Gotten a traffic ticket recently? Maybe it’s not your fault, maybe it’s the fault of road signs. A Burien, WA man got out of a speeding ticket because signs in the area where it happened were too wordy. Yes, as in too many words.
According to KIRO 7 News, Canfield said that signs on Delridge Way Southwest said there was a school in the vicinity, but did not warn that the speed limit drops to 20 mph ahead.
When he got to the actual speed limit sign, which is accompanied by flashers and a notice of photo enforcement, he said he found the instructions confusing because of the many messages posted on the pole. He said it took him a few moments to see the sign, react to it, then slow down. In the meantime, he got a $234 ticket.

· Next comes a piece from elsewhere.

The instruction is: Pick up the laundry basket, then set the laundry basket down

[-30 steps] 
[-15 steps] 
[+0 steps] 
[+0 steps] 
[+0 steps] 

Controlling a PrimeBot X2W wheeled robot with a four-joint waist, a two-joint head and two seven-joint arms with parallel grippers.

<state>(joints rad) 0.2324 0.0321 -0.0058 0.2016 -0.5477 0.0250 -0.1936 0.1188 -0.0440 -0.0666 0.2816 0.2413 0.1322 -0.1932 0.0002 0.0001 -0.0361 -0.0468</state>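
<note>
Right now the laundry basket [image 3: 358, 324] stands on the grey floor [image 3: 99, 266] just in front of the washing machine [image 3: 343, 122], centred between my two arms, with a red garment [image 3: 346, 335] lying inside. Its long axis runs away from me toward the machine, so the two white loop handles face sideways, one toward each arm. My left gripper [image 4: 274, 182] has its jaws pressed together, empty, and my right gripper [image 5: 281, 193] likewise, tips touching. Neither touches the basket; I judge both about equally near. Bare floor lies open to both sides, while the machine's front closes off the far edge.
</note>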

He started researching and discovered that national standards call for only one plaque that says ‘WHEN FLASHING’. The sign in question had two — one that reads, ‘WHEN CHILDREN ARE PRESENT’ and another saying, ‘OR WHEN FLASHING.’ He fought the ticket but it was upheld in Seattle Municipal Court. Canfield appealed and a King County Superior Court judge ruled in his favor.
This time, SDOT told KIRO 7 it is still getting up to speed on what this ruling means for them. An SDOT spokesperson said Wednesday in an email, “While the department does evaluate and monitor safety programs, making adjustments when necessary to improve safety efficiency, Seattle is one hundred percent committed to our Vision Zero mission. Therefore, I can’t imagine that we will reduce efforts to keep students safe any time soon.”
SDOT said that speed cameras and their signs have been a success in reducing collisions, the main focus of Vision Zero.
Canfield said he wants students to be safe as well.
“I don’t want people speeding in school zones,” he said. He hopes SDOT will review the federal manual and see where the city could make things clearer for drivers.
“Give people an opportunity to follow the law, rather than, ‘We’ll nail you once and then you’ll know better next time,’” he said.
As for any other people who might be hoping to appeal their tickets as well, KIRO 7 discovered that municipal court judges are not bound by this one superior court ruling. That means they can rule however they want on other people’s tickets.
If people choose to appeal a ruling against them to the superior court level, they should know Canfield has already spent about $800 fighting the ticket and has not received $234 back for the ticket so far.